Pulmonary function tests were performed on six animals immediately before and after delivery as well as before sacrifice. These tests included arterial partial pressure of oxygen/fraction of inspired oxygen (PaO2/FiO2), peak-, mean-, and plateau-airway pressure, and dynamic and static compliance (Table 7). The mean, airway pressure the peak and plateau pressure increased transiently with delivery. The peak pressure is the pressure measured by the ventilator in major airways, and strongly reflects airway resistance. The plateau pressure is the pressure applied to the small airways and alveoli. The mean peak and plateau pressure increased marginally after vector delivery and returned to previous values within 30 minutes. Consequently, the static and dynamic compliance decreased marginally by 30 minutes (Table 7).
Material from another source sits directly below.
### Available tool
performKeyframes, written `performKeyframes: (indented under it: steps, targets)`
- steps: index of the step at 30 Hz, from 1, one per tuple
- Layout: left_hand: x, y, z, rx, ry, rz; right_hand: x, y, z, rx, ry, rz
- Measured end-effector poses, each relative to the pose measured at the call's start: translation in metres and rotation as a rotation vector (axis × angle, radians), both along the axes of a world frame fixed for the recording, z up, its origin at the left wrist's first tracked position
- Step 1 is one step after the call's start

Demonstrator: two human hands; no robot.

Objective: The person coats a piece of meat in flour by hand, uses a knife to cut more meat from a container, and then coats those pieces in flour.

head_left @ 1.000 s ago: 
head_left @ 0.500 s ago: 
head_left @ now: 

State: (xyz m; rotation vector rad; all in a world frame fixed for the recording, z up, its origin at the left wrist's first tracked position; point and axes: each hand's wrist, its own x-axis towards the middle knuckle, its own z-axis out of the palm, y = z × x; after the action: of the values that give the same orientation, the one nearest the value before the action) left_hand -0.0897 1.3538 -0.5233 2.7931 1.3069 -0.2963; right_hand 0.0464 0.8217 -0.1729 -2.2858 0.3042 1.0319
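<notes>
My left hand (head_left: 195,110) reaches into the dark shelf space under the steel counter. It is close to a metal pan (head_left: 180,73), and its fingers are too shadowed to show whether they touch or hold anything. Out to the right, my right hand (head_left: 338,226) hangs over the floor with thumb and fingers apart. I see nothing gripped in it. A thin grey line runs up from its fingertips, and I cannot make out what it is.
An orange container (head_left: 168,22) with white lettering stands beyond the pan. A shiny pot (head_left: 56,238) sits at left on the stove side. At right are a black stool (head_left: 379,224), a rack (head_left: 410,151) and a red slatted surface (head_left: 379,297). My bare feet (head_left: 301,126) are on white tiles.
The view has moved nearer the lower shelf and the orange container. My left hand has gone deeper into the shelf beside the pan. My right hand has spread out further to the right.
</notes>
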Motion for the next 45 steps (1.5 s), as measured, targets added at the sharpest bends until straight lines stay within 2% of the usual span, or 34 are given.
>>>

These changes may have been caused by a small air leak by introduction of the bronchoscope through the trachea, transient partial airway occlusion by the bronchoscope, or by the vector itself. Results at 7 days postdelivery were similar to that of predelivery. These results suggest that the aerosol delivery of 5 × 1012 HD-Ad-vectors with LPC in 5-ml solution was well tolerated by pigs tested.

Table 7. Pulmonary mechanics before and after helper-dependent vector treatment with aerosol delivery.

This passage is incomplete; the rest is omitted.